Food & Drink

Lake Highlands goes foreign

For immigrants, it helps to have an already settled relative to show you the ropes, secure you a job, and point out that, when your flabby, 92lb frame becomes too corpulent for gymnastics, there's always synchronized gymnastics. Buoyed by family to buoy your belly, the guy behind Zato Thai Cuisine and Sushi Bar

Out in Lake Highlands, Zato is presided over by a Bangkok native who immigrated to earn an MBA at the U. of Dallas, then, after learning sushi-making at two Tarrant County restos, was convinced by his aunt (who runs Addison's Jasmine Uniquely Chinese) to open this tiny, subdued sleeve, which sports just 12 tables and a raw bar so short, it'll freak out on you if you don't call it "horizontally challenged". Thai/southern Chinese dishes include apps like crab-coated Shrimp in a Blanket and Sweet Corn Patties, soups (coconut milk Tom Kha Gai, spicy seafood Po Tak), fried rice (Thai Herbal Chicken/Curry/Basil/Pineapple...), noodles (from Pad Thai to spinach-based Yen Ta Foh w/ tofu/shrimp tempura/fish/shrimp balls), and entrees like the fried chicken/beef/spinach/carrot/cabbage Rama Long Song (the chicken-only version's called the "Free Bird").

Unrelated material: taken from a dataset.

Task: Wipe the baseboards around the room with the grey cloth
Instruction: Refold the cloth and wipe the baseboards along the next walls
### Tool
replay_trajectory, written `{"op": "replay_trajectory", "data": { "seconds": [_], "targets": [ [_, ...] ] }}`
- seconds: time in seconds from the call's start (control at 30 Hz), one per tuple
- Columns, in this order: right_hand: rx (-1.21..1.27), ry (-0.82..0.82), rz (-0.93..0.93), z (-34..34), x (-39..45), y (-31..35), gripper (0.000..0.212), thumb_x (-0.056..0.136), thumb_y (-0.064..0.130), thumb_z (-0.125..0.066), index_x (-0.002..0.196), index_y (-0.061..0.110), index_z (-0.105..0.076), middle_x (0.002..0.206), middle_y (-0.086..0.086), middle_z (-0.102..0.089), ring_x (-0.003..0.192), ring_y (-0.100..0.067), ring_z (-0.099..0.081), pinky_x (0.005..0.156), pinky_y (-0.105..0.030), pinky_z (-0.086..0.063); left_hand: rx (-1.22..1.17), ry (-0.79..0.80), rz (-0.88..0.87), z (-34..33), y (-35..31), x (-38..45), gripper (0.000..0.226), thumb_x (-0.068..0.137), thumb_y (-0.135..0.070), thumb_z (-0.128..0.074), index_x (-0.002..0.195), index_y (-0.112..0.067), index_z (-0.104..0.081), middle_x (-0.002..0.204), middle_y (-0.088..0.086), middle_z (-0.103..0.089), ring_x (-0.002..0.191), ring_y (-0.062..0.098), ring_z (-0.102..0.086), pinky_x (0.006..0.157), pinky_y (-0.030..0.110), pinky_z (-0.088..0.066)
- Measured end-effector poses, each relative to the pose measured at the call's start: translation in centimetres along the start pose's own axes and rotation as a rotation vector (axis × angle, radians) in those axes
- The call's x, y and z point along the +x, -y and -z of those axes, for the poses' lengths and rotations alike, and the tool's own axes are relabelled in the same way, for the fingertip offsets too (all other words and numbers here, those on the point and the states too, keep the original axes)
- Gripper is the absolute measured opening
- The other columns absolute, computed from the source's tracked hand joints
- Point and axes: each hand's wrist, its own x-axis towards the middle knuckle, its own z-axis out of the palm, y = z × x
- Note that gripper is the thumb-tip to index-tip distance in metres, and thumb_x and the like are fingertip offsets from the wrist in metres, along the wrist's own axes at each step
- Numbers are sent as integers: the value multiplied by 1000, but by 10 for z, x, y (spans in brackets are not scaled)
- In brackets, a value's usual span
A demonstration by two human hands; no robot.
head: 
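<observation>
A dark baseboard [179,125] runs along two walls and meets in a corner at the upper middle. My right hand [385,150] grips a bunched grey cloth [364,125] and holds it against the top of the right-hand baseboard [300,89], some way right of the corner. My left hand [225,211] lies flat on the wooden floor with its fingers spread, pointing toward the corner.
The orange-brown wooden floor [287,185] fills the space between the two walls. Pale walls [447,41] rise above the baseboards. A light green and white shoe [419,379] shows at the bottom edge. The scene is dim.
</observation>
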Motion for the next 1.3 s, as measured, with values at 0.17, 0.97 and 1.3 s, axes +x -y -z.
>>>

Sushi rolls trend towards the spicy, and run from the Crunchy Rainbow (shrimp tempura/crab topped w/ tuna, salmon, ebi & avocado), to the Godzilla (Cali roll w/ white fish baked in spicy mayo), to the Zato Tower (sauced, forkable layers of rice, crab, avocado, spicy tuna & fish eggs), to the crab & cream cheese Tear in Heaven, whose jalapenos and wasabi caviar will cause you to make a babyface

Zato's BYOB for now, but're planning to bring in beer, wine and sake -- sure to provide comfort, because when cream-cheese-mayo sushi's made you too fat for synchronized gymnastics, there's always alcohol.